BURLINGTON, Vt. — A Bosnian immigrant accused of lying to U.S. immigration authorities by denying involvement in war crimes during the conflict in Bosnia two decades ago pleaded not guilty on Friday.
Prosecutors allege Edin Sakoc, who has been living in Burlington, the state's largest city, was involved in war crimes against a civilian Bosnian Serb family in 1992. An indictment says he raped a Serb woman and aided in the killing of the two elderly people she was caring for and the burning of the house they were staying in.
Sakoc, 54, appeared briefly Friday in U.S. District Court, where he was ordered to surrender his passport because he was deemed a flight risk.
Judge Christina Reiss asked Sakoc whether he had reviewed the case with his attorney.

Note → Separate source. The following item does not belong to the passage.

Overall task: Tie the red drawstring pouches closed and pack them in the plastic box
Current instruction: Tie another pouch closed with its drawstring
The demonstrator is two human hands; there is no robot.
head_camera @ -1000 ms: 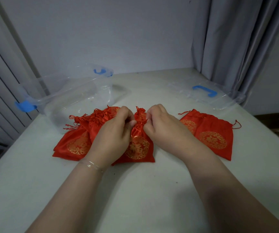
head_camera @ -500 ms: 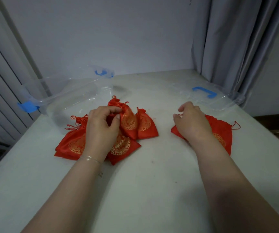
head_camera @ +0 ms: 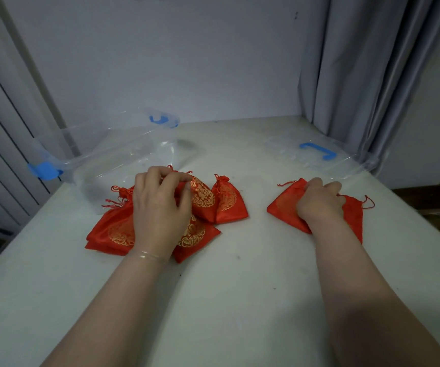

Through an interpreter, he said yes but "we did not talk about everything."
Sakoc was jailed for the weekend, but defense lawyer Robert Behrens said he expected he'd be released on Monday.
Authorities said Sakoc lied when he applied for refugee status and later for permanent residency and then citizenship in the United States by denying any past crimes of persecution.
Sakoc is a Bosnian Muslim. He moved to Vermont in 2001, became a legal resident of the United States in 2004 and was naturalized as a U.S. citizen in June 2007. The Burlington Free Press reported Sakoc has a wife and a 6-year-old daughter.
The people Sakoc is accused of victimizing were Orthodox Christian Bosnian Serbs.